Visitare una spiaggia di lusso può essere praticamente gratuito o molto costoso, a seconda delle scelte. Nella maggior parte dei casi, l'accesso alla spiaggia è gratuito (tutte le spiagge sopra elencate, tranne alcune soggette a tassa di conservazione). I costi principali sono il viaggio e l'alloggio. Ad esempio, Cala Goloritzè richiede solo un piccolo parcheggio/biglietto, ma raggiungere la Sardegna da fuori Europa può comportare lunghi voli. Al contrario, i biglietti d'ingresso in luoghi come Anse Source d'Argent (circa 15 dollari a persona per l'accesso al parco) o la laguna di Ban Gioc (Yemen) contribuiscono alla conservazione. Le sistemazioni variano: una villa di lusso a Grace Bay potrebbe costare 500 dollari a notte, mentre un bungalow a Koh Kood potrebbe costare meno di 50 dollari. Anche i pasti e gli extra variano a seconda della regione (il sud-est asiatico tende a essere più economico dell'Europa o dei Caraibi). A titolo indicativo, un viaggiatore con un budget moderato potrebbe spendere dai 1.500 ai 3.000 dollari a persona per un viaggio di una settimana che include voli intercontinentali, hotel di fascia media e pasti locali. Confronta sempre le stagioni: i mesi fuori stagione offrono spesso risparmi significativi su voli e hotel (anche se il meteo può essere meno favorevole). Ricorda che alcune escursioni (come le barche per Entalula o i tour di snorkeling a Grace Bay) aumentano il budget. Infine, adatta i tuoi programmi al tuo budget: si possono visitare spiagge di fama mondiale con un budget limitato o con un budget più elevato.

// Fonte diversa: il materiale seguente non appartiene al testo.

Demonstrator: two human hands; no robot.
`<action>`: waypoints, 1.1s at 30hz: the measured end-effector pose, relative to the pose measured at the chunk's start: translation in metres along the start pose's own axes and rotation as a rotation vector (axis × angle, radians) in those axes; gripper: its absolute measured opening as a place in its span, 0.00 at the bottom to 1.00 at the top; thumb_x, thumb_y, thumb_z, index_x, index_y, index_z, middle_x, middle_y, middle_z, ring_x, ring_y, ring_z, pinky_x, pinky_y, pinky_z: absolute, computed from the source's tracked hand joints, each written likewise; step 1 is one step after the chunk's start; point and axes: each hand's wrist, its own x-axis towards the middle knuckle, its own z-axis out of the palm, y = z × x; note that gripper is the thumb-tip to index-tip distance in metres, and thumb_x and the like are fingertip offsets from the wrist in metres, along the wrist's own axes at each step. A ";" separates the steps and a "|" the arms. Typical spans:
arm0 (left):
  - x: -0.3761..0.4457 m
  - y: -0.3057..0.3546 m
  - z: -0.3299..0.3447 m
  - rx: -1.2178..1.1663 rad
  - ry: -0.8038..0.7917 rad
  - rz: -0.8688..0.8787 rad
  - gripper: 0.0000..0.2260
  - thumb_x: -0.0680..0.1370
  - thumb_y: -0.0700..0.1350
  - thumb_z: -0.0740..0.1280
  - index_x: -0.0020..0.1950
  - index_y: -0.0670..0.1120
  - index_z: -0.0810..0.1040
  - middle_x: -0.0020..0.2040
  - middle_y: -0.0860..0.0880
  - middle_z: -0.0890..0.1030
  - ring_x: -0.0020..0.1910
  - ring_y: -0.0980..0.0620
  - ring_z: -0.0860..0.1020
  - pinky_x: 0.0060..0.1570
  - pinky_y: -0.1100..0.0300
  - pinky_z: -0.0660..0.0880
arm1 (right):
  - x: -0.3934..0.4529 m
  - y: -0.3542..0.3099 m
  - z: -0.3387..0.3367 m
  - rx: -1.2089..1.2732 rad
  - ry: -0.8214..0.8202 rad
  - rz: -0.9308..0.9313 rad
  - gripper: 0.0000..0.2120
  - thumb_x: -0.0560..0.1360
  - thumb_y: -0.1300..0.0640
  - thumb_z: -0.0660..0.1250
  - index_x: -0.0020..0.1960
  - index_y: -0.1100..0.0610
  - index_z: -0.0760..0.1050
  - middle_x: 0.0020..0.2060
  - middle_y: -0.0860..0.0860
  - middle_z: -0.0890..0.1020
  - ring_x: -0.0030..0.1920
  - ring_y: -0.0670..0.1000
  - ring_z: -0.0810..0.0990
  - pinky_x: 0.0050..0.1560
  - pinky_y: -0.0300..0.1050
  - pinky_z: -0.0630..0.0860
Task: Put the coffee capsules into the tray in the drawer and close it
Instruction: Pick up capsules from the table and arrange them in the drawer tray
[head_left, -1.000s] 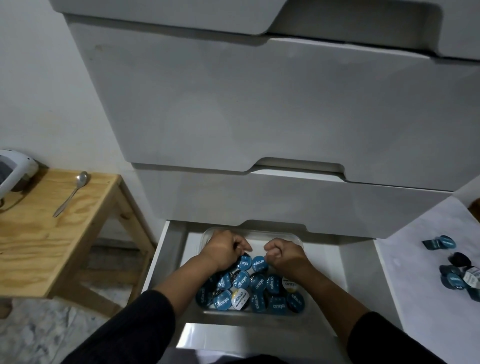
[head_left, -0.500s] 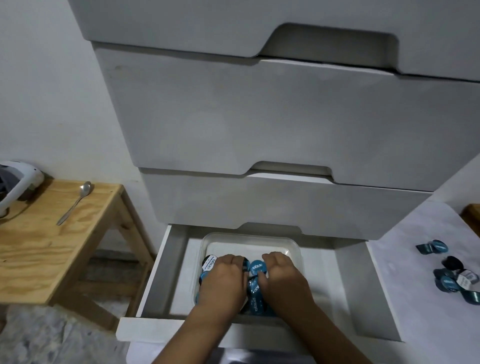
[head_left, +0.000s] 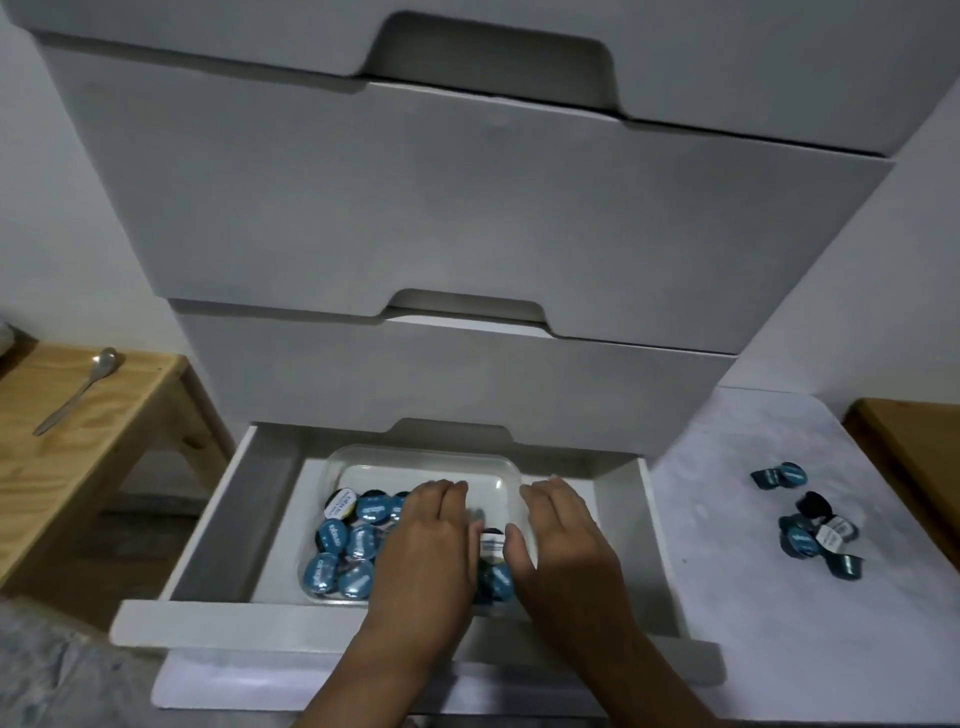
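Both hands are flattening out now, where a second ago they were balled into fists. Left hand (head_left: 426, 540) is lying palm-down with its grip released, fingers spread over the pile of blue-lidded coffee capsules (head_left: 347, 545) sitting in the clear plastic tray (head_left: 415, 460) inside the open white bottom drawer (head_left: 260, 525). Right hand (head_left: 563, 535) is hovering loose at the tray's right edge, grip also released, holding nothing. More blue and black capsules (head_left: 810, 525) are lying scattered on the white marbled counter (head_left: 737, 597) to the right, well apart from the drawer. Over on the wooden side table (head_left: 78, 457) a metal spoon (head_left: 78, 389) is resting.
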 end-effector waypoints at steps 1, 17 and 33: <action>-0.001 0.012 0.004 -0.010 0.010 0.016 0.23 0.80 0.51 0.56 0.74 0.50 0.56 0.73 0.51 0.62 0.72 0.54 0.59 0.70 0.62 0.59 | -0.003 0.010 -0.008 0.006 0.030 0.010 0.15 0.71 0.58 0.61 0.49 0.67 0.80 0.47 0.62 0.84 0.50 0.59 0.83 0.50 0.51 0.81; -0.021 0.261 0.162 -0.195 -0.220 0.101 0.20 0.80 0.55 0.55 0.71 0.55 0.63 0.72 0.54 0.67 0.70 0.56 0.65 0.69 0.61 0.62 | -0.128 0.282 -0.065 0.120 -0.050 0.392 0.20 0.74 0.51 0.61 0.63 0.59 0.72 0.60 0.57 0.78 0.61 0.54 0.76 0.59 0.43 0.72; 0.076 0.323 0.277 -0.368 -0.404 0.008 0.16 0.76 0.44 0.64 0.65 0.47 0.72 0.59 0.44 0.77 0.60 0.47 0.73 0.56 0.64 0.65 | -0.112 0.425 -0.017 0.325 -0.151 0.869 0.16 0.72 0.54 0.69 0.58 0.57 0.74 0.51 0.57 0.76 0.47 0.54 0.78 0.51 0.44 0.74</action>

Le spiagge più belle del mondo spaziano in una gamma sorprendente: da calette segrete su isole remote a vivaci spiagge di sabbia bianca a ridosso delle luci delle città. Ognuna delle dieci spiagge sopra menzionate si è guadagnata il suo posto grazie a un mix di meraviglie paesaggistiche, qualità dell'acqua e della sabbia e (spesso) un'attenta gestione. Tuttavia, nessuna classifica può racchiudere ogni sogno, quindi considerate le vostre preferenze: desiderate la solitudine (Cala Goloritzè, Entalula), la calma adatta alle famiglie (Siesta, Elafonissi) o la vivace cultura isolana (Aruba, Thailandia)? Qualunque sia la vostra scelta, pianificate con attenzione, tenendo conto delle finestre meteorologiche, delle normative sulla conservazione e dei costi di viaggio, per sfruttare al meglio la vostra visita.
Che tu finisca per osservare un pesce vela al largo di Grace Bay, ammirare le spiagge rosa di Creta o semplicemente camminare sul fresco quarzo di una spiaggia della Florida, ricorda che una bella spiaggia è tanto un'esperienza quanto un luogo. Porta con te il rispetto per la natura insieme alla crema solare, abbraccia le usanze locali e farai in modo che questi angoli di paradiso rimangano incantevoli per tutti. In fin dei conti, la "spiaggia migliore" è personale come il tuo tramonto preferito; con le intuizioni e i consigli di questa guida, i lettori possono ora cercare con sicurezza la fuga costiera che ritengono perfetta per loro.